Even package managers where signing support nominally exists, the take-up is often poor.
IIRC rubygems support package signing but almost no-one uses it, so it's effectively useless.
We're seeing the same pattern again with Docker. They added support for signing (content trust) but unfortunately it's not at all designed for the use case of packages downloaded from Docker hub, so it's adoption has been poor.
I think browsers show how to migrate away from insecure defaults successfully. The client software should start showing big obvious warnings. Later stages should add little inconveniences such as pop-ups and user acknowledgement prompts, eg. 'I understand that what I'm doing is dangerous, wait 5 seconds to continue'. The final stage should disable access to unsigned packages without major modifications to the default settings.
Browser security has heavily benefited from the fact that ther are a small number of companies with control over the market and an incentive to improve security.
Unfortunately the development world doesn't really have the same opporunities.

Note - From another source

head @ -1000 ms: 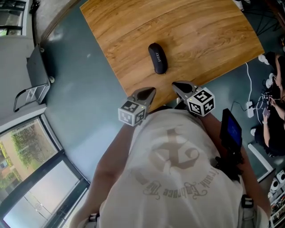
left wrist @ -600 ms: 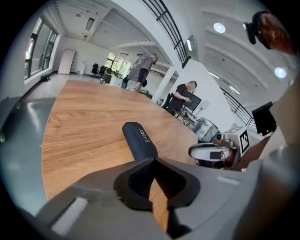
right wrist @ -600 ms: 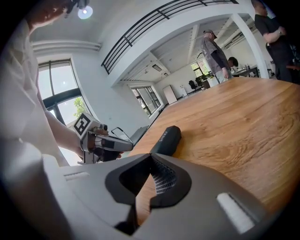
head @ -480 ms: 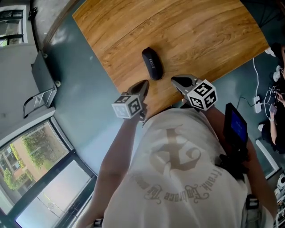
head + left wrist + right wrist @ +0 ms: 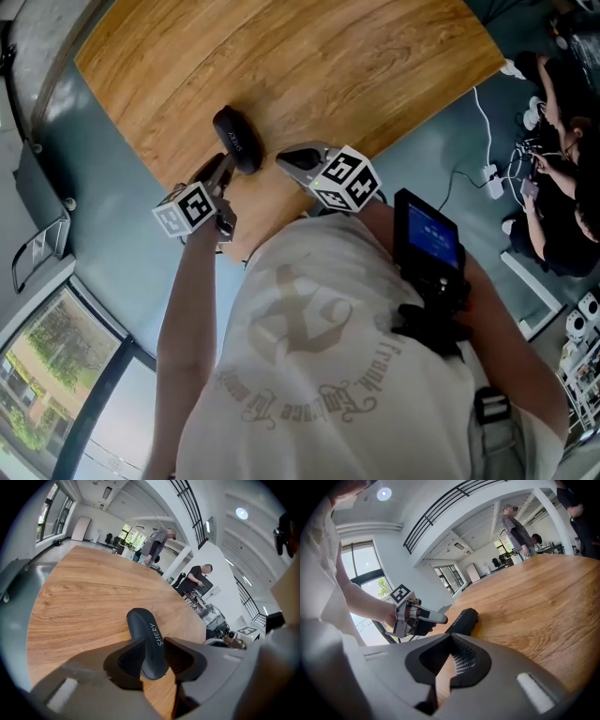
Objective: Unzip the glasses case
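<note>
1. The left claw point(image 5: 151, 643) is clamped on the near end of the glasses case point(image 5: 145, 620). One jaw presses each long side, and the rest of the case runs straight ahead, beyond the tips.
2. The case is dark, long and rounded and lies flat on the wooden counter point(image 5: 79, 597). Pale lettering reading "SHERY" runs along its top, just past the right-hand jaw.
3. In the head view the left claw point(image 5: 225, 171) meets the case point(image 5: 237, 141) at the end nearest the person, close to the counter point(image 5: 328, 66) edge.
4. The right claw point(image 5: 447, 638) has its jaw tips together and nothing between them. Bare wood shows through the opening behind the tips.
5. Ahead of the right claw and slightly to its left lies the case point(image 5: 461, 620), near it but apart. Further left, the left claw point(image 5: 419, 617) reaches in to the case's end.
6. In the head view the right claw point(image 5: 286, 157) points at the case from just beside it, over the counter's near edge.
</note>
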`<state>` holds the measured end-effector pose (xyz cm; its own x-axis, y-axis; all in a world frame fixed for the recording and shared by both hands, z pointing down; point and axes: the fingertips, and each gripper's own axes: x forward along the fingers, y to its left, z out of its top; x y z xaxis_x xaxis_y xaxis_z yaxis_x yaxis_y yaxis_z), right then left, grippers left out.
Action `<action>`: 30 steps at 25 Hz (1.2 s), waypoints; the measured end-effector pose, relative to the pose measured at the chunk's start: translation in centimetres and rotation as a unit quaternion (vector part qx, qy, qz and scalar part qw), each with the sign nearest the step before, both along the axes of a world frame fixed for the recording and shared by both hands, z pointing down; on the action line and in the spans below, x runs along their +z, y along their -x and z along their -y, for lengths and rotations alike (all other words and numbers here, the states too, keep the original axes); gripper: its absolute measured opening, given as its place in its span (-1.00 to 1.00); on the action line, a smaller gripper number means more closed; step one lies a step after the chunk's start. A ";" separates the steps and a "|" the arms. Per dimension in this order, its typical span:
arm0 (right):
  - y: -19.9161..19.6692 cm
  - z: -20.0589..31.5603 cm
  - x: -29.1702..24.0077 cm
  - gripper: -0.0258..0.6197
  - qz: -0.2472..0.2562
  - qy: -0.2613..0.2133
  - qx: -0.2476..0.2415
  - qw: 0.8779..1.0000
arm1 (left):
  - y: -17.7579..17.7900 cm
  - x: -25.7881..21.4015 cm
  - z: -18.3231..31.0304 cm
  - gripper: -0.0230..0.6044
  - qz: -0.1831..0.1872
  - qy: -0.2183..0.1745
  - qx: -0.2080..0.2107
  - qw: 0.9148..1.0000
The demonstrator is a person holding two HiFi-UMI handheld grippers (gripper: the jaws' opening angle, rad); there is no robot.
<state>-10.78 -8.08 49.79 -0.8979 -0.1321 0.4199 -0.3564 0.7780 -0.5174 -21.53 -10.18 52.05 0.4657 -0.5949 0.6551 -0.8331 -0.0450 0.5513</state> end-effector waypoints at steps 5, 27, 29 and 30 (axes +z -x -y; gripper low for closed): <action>-0.3 0.9 0.2 -0.90 0.003 0.004 0.001 1.000 | -0.5 0.6 1.0 -0.23 -0.020 0.023 0.004 1.000; -1.5 0.7 1.1 -0.90 -0.001 0.018 0.029 0.999 | -2.1 3.5 2.6 0.23 0.003 0.130 0.031 0.991; -1.6 0.8 1.0 -0.90 -0.001 0.018 0.031 0.999 | -2.2 3.9 2.5 0.23 0.002 0.138 0.030 0.990; -1.6 0.8 1.0 -0.90 0.000 0.018 0.031 0.999 | -2.3 4.1 2.4 0.23 0.001 0.142 0.029 0.989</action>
<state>-9.16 -8.92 50.82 -0.8882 -0.1729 0.4256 -0.4040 0.7350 -0.5446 -19.28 -12.62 56.19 0.4919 -0.3583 0.7935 -0.8351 0.0635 0.5464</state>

If, for example, npm started to get strict about managing, curating, security libs, they could just move to a new package manager.
Security features (e.g. package signing, package curation) have not been prioritised by developers, so they aren't widely provided.

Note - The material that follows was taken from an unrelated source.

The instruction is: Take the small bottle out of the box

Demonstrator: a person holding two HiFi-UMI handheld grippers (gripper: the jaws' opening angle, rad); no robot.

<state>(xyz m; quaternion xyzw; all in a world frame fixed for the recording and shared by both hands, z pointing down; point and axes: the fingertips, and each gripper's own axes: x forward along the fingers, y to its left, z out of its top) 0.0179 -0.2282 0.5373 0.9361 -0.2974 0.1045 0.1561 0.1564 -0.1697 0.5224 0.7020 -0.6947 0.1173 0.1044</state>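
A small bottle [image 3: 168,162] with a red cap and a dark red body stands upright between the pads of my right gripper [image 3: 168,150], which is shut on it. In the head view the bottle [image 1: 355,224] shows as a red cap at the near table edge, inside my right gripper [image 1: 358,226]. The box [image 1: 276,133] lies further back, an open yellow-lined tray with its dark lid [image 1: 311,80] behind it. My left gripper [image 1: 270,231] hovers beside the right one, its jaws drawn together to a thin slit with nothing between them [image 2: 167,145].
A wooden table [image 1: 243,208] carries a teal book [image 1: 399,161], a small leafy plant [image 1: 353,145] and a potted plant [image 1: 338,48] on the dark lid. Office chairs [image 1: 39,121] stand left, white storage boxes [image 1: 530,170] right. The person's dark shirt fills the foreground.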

actually when publishing to the biggest java package repository (sonatype) you NEED to sign your packages.
also you can't transfer ownership without giving away your domain or github account. But you can add others to also upload to your name, but if an accident occurs your liable, too.
IIRC rubygems support package signing but almost no-one uses it, so it's effectively useless.
We're seeing the same pattern again with Docker. They added support for signing (content trust) but unfortunately it's not at all designed for the use case of packages downloaded from Docker hub, so it's adoption has been poor.